Draw out every line with the word "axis" from the listing below.

INFORMATION SUPPLIED Block Start

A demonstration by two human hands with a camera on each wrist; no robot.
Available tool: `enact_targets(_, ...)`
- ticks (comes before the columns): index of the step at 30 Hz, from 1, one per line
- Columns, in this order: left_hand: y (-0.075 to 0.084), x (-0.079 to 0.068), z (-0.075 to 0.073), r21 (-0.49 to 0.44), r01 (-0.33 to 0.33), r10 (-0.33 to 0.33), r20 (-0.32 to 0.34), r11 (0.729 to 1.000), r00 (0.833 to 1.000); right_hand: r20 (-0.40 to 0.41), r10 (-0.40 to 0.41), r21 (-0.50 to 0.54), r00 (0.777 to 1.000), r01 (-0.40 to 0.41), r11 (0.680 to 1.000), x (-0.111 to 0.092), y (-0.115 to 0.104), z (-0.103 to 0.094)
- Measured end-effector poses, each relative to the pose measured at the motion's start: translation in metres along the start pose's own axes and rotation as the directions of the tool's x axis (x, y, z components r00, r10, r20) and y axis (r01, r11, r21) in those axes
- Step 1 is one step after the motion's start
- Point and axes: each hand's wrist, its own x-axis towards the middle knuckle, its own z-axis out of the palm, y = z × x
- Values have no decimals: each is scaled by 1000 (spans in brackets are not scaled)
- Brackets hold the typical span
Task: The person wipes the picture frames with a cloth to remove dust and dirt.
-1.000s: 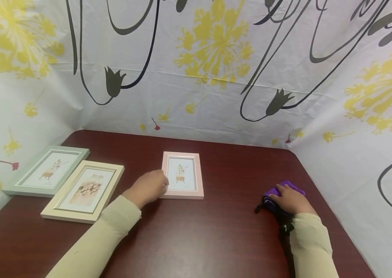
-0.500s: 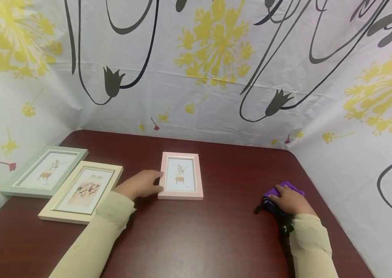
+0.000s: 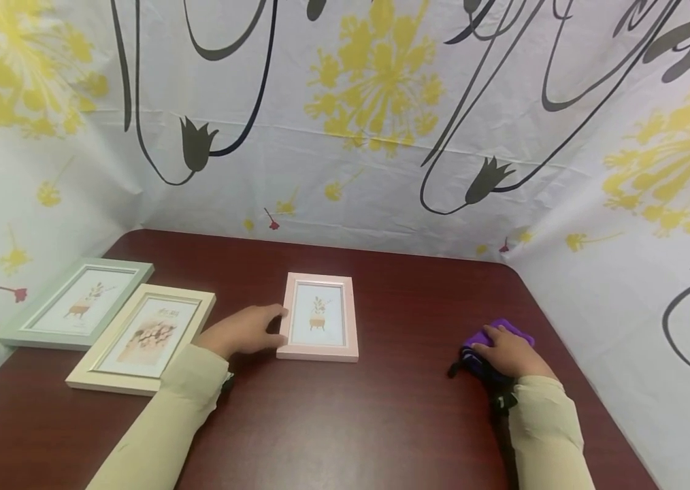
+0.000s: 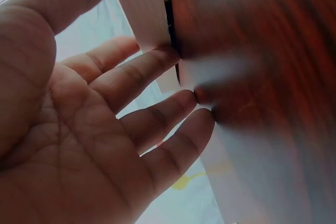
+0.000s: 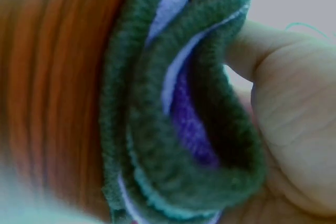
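A pink picture frame with a potted-plant print lies flat on the dark red-brown table. At its left edge is my left hand, thumb and fingers spread apart. Up close in the left wrist view, the thumb and a fingertip touch the side of the frame, while other fingertips reach to the tabletop. My right hand holds a folded purple cloth down on the table at the right. The right wrist view shows the cloth's dark-edged folds beside the thumb; the other fingers are hidden there.
A cream picture frame lies left of my left forearm, overlapping or touching a pale green frame farther left. Patterned white sheeting hangs along the table's back and both sides.
The pink frame has slid slightly toward me. My left hand has shifted a little left and its thumb and fingers have spread along the frame's edge. My right hand stays still.
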Motion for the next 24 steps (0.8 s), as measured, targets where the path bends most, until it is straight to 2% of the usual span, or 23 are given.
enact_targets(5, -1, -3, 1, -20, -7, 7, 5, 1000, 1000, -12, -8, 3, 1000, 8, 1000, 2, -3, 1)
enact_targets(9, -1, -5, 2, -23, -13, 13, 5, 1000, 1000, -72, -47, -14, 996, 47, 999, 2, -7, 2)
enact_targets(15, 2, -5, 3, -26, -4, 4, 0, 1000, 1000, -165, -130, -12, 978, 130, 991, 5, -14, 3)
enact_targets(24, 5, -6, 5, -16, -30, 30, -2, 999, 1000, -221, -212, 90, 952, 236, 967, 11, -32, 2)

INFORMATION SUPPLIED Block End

## EXERCISE OUTPUT
- Measured end-effector poses, each relative to the pose measured at the motion's start: translation in metres along the start pose's own axes and rotation as the directions of the tool's x axis (x, y, z components r00, r10, r20) and y axis (r01, r11, r21) in those axes
- Point and axes: each hand's wrist, its own x-axis towards the middle knuckle, its own z-axis out of the palm, y = z × x

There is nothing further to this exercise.